ARC Journal of Radiology and Medical Imaging
Volume-2 Issue-1, 2017, Page No: 12-15

Neuroendocrine Tumors (NET) and Nuclear Medicine

Lucio Mango*, Guido Ventroni

Department of Nuclear Medicine, “S. Camillo-Forlanini” General Hospital, Rome, Italy.

Citation : Lucio Mango & Guido Ventroni. Neuroendocrine Tumors (NET) and Nuclear Medicine. ARC Journal of Radiology and Medical Imaging. 2017; 2(1):12-15.

Copyright : © 2017 Authors. This is an open-access article distributed under the terms of the Creative Commons Attribution License, which permits unrestricted use, distribution, and reproduction in any medium, provided the original author and source are credited.


Editorial


Neuroendocrine tumors, most commonly shortened in NET, are rare diseases: every year are diagnosed less than 5 new cases per 100 thousand people [1].

The term NET groups together different types of cancer that develop in various regions of the human body. They are born, in fact, by cells with characteristics partly similar to nerve cells ("neuro") partly similar to the endocrine ones, scattered almost everywhere in the human organism. So, some NET develop in endocrine glands (such as adrenals, pituitary gland and pancreas), while others affect other organs, such as bowel and lungs. The most frequent forms are born in the digestive tract that is the so-called GEP (gastro-entero-pancreatic) [2]. In the majority of cases, these tumors evolve slowly, but a minority of NET is very aggressive, as in the case of pheochromocytoma, paraganglioma or medullary thyroid cancer [3].

A neuroendocrine tumor is often discovered accidentally, during the execution of diagnostic tests performed for other reasons. Other times it is suspected from symptoms; blood tests can in these cases reveal increased levels of hormones (such as just insulin, gastrin, etc.) or other substances produced by the tumor, particularly chromogranin A (a protein generally produced by endocrine tumors) [4].

In order to confirm the suspected diagnosis, identify the exact location of the tumor and its overall dimensions, check if it is already widespread to other organs and if it is surgically removable, it is essential to use imaging techniques [5, 6].

Computed tomography (CT) is established as the primary modality, although subsequent technologies such as RMI are currently competing with the CT in the recognition of these diseases. Endoscopic ultrasound has an important role in the preoperative assessment of the pancreas where a small functioning tumor or the possibility of multiple tumors is suspected [7].

As it is well known, these techniques show mostly the morphological aspect of the lesions, while the best technical research of these tumors is to study their functional behavior.

Functional imaging modalities – such as somatostatin receptor scintigraphy (SRS) [8] – have great impact on patient management by providing tools for diagnosing, better staging of the disease, visualization of occult tumor, and evaluation of eligibility for somatostatin analogue treatment [9]. In fact, various tumors, classically specified as either neuroendocrine or non-neuroendocrine, contain high numbers of somatostatin receptors, which enable in vivo localization of the primary tumor and its metastases by scintigraphy with the radiolabelled somatostatin analogue octreotide. In many instances a positive scintigram predicts a favorable response to treatment with octreotide [10]. It is now well known that octreotide or other somatostatin analogues labeled with an appropriate radionuclide such as beta-emitters Yttrium-90 or Lutetium-177 are used in cancer therapy [11, 12].

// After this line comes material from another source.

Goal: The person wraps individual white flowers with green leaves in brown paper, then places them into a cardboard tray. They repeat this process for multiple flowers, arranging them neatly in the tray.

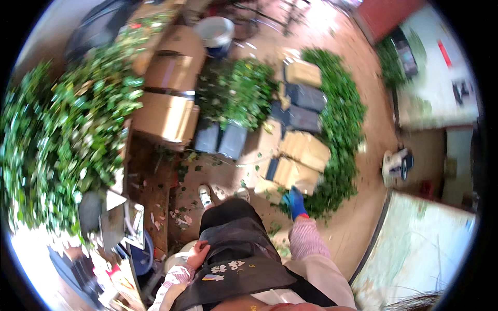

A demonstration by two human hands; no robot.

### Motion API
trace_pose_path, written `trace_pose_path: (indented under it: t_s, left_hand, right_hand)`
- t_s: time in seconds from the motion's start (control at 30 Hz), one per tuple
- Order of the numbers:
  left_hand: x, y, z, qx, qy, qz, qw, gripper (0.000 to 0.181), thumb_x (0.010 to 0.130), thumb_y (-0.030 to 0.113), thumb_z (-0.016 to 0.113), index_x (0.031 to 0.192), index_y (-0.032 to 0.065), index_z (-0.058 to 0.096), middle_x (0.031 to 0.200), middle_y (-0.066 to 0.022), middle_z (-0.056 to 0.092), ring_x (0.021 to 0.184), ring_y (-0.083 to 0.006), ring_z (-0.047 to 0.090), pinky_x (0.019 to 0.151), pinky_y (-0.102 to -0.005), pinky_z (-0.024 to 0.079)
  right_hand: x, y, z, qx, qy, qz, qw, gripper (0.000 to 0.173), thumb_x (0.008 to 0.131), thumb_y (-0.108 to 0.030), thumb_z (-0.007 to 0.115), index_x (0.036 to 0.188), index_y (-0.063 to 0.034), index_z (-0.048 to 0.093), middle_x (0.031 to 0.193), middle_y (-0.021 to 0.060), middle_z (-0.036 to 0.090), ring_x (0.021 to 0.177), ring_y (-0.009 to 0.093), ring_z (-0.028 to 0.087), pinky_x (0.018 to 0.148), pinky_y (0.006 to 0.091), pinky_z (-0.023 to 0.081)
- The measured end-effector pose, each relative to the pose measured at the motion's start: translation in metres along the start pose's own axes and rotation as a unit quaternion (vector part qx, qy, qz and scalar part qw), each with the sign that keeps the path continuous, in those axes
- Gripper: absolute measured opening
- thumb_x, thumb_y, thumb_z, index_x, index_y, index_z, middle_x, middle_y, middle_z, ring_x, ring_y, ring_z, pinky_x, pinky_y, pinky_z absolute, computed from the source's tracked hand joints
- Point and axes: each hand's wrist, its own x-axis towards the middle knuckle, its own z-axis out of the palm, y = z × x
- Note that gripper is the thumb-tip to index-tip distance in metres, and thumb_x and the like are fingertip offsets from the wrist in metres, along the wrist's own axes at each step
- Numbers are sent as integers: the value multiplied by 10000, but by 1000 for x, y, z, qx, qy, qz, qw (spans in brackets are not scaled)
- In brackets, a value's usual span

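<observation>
My right hand [296,203], in a blue glove with a red cuff, is at the near corner of a stack of wrapped leafy bundles on the floor. It meets the edge of a brown-paper-wrapped bundle [297,177]; blur hides whether its fingers grip. Green foliage [342,128] fans out along the right side of these wraps. Other bundles there have dark grey wraps [305,118]. My bare left hand [199,252] hangs by the side of my dark apron [241,276], with no object visible in it.
Left stands a bench heaped with green foliage [89,128]. Cardboard boxes [163,112] and a white bucket [214,33] are beyond. More leafy bundles [249,89] with grey wraps [232,140] lie ahead. Loose leaves and petals [182,217] litter the floor near my shoes [205,196].
</observation>
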Motion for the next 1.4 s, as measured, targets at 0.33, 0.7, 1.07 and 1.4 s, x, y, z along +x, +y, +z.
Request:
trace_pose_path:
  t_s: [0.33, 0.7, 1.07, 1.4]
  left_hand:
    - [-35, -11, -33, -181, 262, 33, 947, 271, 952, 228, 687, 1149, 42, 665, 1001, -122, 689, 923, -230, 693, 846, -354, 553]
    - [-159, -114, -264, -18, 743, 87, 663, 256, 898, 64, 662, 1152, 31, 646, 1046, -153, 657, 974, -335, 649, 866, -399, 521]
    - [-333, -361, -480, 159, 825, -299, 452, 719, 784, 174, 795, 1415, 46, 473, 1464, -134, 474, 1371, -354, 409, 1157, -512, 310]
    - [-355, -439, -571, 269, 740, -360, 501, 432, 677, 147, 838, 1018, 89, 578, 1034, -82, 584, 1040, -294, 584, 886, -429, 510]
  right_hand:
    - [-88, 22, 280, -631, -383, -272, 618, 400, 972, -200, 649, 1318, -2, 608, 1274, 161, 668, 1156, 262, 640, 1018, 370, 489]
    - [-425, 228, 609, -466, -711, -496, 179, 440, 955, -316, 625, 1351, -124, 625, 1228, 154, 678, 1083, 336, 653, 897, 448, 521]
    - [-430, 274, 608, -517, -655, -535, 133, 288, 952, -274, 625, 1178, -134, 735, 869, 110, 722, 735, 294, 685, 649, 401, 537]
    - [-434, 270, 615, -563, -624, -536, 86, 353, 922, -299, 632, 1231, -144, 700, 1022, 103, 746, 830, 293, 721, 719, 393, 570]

The cited SRS by means of 111-Indium labeled octreotide is in fact capable of magnify the 5 receptor subtypes of somatostatin present on the cell surface of these tumors, allowing to identify also small neoplastic agglomerates, whose definition is often difficult by conventional imaging techniques [13]. This method also allows a prognostic evaluation in relation to receptor density in vivo [14], also enabling to consider the analogues also for the therapy of these tumors in the case of positive results [15] and finally, thanks to its particular sensitivity (58-100%) is able to modify the therapeutic approach in over 50% of cases [16].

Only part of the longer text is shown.